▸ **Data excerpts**
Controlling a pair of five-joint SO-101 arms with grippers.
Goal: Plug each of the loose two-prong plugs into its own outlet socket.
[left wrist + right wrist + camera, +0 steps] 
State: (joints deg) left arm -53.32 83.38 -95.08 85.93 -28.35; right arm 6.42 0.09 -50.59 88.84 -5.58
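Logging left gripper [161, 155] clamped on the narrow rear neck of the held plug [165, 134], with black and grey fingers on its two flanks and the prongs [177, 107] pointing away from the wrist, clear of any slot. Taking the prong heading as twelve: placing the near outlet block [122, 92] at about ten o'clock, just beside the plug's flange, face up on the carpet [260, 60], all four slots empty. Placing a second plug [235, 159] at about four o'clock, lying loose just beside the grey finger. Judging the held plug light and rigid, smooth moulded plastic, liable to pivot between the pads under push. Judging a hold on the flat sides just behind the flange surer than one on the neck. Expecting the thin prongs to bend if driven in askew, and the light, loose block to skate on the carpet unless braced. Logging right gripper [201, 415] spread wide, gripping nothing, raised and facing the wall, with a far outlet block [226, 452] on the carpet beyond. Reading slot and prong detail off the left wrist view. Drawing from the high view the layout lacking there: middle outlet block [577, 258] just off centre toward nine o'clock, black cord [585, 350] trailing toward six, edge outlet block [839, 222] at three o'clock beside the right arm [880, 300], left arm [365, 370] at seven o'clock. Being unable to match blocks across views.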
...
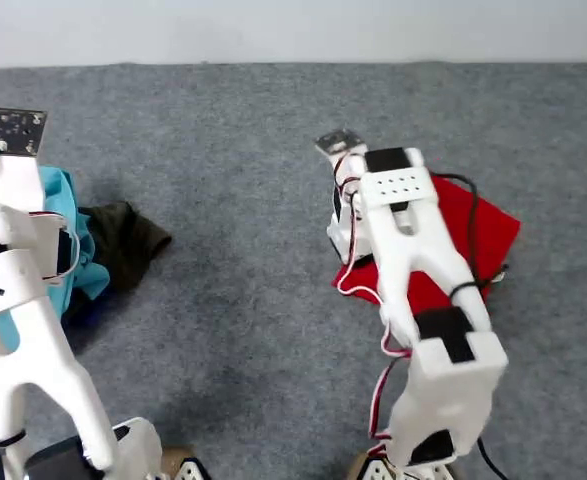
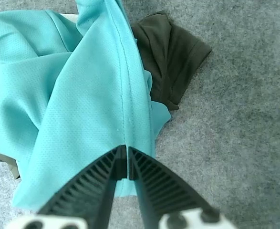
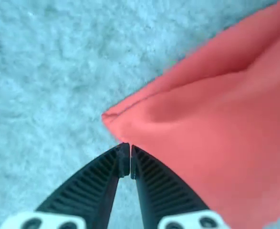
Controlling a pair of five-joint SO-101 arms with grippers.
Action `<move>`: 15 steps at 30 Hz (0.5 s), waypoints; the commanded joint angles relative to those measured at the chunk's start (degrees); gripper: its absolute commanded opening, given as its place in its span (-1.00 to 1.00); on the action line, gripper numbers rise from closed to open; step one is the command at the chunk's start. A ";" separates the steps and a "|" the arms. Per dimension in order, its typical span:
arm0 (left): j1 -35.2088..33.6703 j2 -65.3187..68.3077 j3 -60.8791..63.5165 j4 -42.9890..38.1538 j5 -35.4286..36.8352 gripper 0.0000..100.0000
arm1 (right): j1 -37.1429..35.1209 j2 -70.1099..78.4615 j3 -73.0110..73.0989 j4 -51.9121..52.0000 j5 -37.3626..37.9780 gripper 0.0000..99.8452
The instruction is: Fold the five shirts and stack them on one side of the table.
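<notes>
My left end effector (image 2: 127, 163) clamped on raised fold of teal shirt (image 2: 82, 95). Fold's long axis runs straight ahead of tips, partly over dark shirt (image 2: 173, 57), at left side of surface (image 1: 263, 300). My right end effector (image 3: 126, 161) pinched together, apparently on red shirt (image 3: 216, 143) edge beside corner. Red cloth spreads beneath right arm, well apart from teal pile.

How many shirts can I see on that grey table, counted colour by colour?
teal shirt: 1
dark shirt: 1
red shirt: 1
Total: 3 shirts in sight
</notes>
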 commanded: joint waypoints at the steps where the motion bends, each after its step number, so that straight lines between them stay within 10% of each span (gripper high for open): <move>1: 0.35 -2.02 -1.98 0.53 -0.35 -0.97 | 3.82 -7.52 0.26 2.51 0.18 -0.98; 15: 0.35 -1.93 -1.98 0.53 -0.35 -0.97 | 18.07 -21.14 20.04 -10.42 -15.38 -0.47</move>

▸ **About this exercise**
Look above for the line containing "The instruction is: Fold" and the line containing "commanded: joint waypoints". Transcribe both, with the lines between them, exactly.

▸ **Solution to the problem**
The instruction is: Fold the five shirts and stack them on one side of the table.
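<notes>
My left end effector (image 2: 127, 163) clamped on raised fold of teal shirt (image 2: 82, 95). Fold's long axis runs straight ahead of tips, partly over dark shirt (image 2: 173, 57), at left side of surface (image 1: 263, 300). My right end effector (image 3: 126, 161) pinched together, apparently on red shirt (image 3: 216, 143) edge beside corner. Red cloth spreads beneath right arm, well apart from teal pile.

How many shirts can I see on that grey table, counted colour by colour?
teal shirt: 1
dark shirt: 1
red shirt: 1
Total: 3 shirts in sight
</notes>
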 commanded: joint waypoints at the steps where the motion bends, each after its step number, so that straight lines between them stay within 10% of each span (gripper high for open): <move>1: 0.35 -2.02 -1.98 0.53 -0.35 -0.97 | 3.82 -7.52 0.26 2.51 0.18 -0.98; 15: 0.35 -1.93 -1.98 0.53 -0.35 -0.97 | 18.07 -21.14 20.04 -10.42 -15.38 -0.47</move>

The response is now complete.